Mum is a fantastic cook and passed on her love of baking. I really enjoy seeing butter, eggs and flour coming together into a tasty triumph (or on occasion a fantastic flop). That said, I'm not a creative baker. I need a recipe to follow and can make a small change or two with out too much risk (substitute orange essence for lemon!) but I am not good at guestimating quantities or making up recipes as I go along, so learning to bake with new ingredients was a challenge.
Learning from the experts:
Very early on, I went looking for a good gluten-free cook book. There are plenty on the market and also lots of recipes available on line. I picked up Phil Vickery's 'Seriously Good! Gluten-Free Cooking'- which is a nice recipe book, but some of the meals are a bit too sophisticated for a toddler and wouldn't be the quick and easy type of food I would be preparing after a busy day at work. I didn't like the fact that you have to create your own flour mix using rice flour, corn meal and corn flour for most of the baking recipes. I've found that baked goods using this mix are a bit coarse in texture. I also got 'The Gluten-free Cook Book for Kids' by Adriana Rabinovich. This is a nice book, with lots of tips for coping with a child on a gluten-free diet. She also has a website with recipes and tips: http://www.glutenfree4kids.com/ . The only downside of the cookbook is the lack of pictures- I quite like to see what I'm aiming for!

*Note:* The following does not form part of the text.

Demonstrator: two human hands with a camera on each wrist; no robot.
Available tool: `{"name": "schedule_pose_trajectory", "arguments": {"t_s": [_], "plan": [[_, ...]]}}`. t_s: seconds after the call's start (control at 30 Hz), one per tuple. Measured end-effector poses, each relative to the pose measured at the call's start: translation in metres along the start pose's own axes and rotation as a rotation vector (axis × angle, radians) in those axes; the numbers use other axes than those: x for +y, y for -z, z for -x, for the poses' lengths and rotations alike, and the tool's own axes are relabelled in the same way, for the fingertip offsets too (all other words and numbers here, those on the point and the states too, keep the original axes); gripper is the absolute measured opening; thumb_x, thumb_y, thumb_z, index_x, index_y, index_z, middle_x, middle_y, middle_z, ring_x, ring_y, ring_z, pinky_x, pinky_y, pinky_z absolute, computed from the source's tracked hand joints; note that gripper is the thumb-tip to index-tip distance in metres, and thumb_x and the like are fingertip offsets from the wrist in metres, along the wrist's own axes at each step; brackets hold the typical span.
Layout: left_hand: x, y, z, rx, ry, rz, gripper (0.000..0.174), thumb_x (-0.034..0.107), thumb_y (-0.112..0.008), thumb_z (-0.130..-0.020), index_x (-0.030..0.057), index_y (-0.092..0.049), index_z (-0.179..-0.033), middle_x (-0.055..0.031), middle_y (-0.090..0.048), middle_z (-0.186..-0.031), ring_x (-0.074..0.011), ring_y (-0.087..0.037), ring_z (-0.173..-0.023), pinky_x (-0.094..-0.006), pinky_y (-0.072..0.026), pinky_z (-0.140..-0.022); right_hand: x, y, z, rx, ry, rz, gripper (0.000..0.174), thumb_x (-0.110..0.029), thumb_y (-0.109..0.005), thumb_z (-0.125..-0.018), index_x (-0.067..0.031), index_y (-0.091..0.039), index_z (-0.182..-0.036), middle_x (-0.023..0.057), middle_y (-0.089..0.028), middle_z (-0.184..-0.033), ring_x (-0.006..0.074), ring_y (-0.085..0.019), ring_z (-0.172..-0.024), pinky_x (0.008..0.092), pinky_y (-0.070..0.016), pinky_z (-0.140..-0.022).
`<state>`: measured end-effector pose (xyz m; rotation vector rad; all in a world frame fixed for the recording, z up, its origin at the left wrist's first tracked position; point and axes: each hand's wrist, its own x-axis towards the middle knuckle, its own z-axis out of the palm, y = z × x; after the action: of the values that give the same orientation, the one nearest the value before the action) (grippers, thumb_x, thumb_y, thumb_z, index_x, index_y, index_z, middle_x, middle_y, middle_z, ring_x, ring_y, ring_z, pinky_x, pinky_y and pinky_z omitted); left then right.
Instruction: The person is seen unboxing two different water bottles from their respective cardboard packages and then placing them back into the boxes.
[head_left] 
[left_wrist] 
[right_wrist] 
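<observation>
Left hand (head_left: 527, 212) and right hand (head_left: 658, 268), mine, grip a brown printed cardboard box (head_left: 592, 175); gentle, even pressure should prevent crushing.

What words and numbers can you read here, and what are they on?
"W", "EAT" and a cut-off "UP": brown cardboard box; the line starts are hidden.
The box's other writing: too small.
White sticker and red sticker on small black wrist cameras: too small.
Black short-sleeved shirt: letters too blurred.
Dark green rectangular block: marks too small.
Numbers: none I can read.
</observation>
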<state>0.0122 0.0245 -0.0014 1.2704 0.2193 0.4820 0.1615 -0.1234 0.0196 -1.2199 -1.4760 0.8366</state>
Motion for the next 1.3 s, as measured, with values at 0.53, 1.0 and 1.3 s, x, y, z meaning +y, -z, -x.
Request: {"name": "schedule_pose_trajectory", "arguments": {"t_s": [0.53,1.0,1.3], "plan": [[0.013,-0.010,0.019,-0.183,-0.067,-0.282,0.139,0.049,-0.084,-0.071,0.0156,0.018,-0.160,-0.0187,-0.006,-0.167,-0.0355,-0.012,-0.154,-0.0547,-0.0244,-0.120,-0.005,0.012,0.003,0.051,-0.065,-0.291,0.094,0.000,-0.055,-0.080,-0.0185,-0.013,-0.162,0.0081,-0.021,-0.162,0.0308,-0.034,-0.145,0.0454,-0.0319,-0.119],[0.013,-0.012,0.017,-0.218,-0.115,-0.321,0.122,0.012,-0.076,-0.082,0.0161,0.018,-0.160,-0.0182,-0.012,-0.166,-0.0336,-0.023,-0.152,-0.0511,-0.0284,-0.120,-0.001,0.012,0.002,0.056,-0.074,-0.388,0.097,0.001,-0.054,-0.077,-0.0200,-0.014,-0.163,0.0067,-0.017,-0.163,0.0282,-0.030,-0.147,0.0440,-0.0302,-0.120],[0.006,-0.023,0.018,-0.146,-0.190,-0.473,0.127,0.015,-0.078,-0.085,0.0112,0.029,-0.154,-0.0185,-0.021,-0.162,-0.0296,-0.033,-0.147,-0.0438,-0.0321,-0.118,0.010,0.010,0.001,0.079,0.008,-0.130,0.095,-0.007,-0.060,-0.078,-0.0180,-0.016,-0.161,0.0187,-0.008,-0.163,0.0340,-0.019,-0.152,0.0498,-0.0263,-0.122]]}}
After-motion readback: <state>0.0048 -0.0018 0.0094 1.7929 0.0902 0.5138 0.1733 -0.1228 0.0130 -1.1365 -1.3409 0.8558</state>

Additionally Coeliac UK and most companies who provide gluten-free products have recipes on their websites to help you make the most of their ingredients.
How to adapt:
I've found the best gluten-free baking recipes are ones that don't deliberately set out to be gluten free, they just don't contain flour. However, most 'normal' recipes can be adapted fairly easily. Most of the big supermarkets sell gluten-free flour- often both plain and self-raising. Dr Oetker do a gluten-free baking powder which can be used of you only have plain GF flour and need self-raising. For some reason I find that GF flour and flour mixes are a little on the dry side, so I usually add a little bit more liquid to recipes where I've substituted GF flour for normal flour. I was introduced to the other saving grace of gluten free baking by a friend from work- xanthan gum- honestly, it's the future! Just half a teaspoon into any recipe stops it becoming crumbly and falling apart, as many recipes seem to do. (Just don't spill it- it's a pain to clean up!)
Birthday bakes and mistakes:
http://www.dovesfarm.co.uk/recipes/quick-fairy-cakes/ . I was really proud of myself and was having fun doing different toppings and decorations when I thought to have a look at the sprinkles and sugar strands I was liberally shaking all over my GF goodies. Yep- 'may contain wheat and gluten'. There were about 4 buns that I hadn't finished which could be rescued, but the rest were all off limits to the birthday girl!
I have since been very careful with sprinkles and cake toppings, and I have to say gluten-free ones aren't that easy to find. The nicest sprinkles I've had have come from the US via my Mum and sister.
Alex's 3rd birthday cake required a bit more experimentation. Remembering how much I loved choosing a cake and not wanting to deny Alex the opportunity I asked her what type of cake she would like. 'A pink princess castle' please was the response. The web provided lots of examples of castle cakes- most with ice-cream wafer cones for the turrets (not an option), shop- bought swiss-rolls (not an option), and sugar-paste (which I am rubbish at).
Eventually after a few disasters I managed to adapt a recipe for a swiss-roll and cobbled together a cake which ticked all the boxes.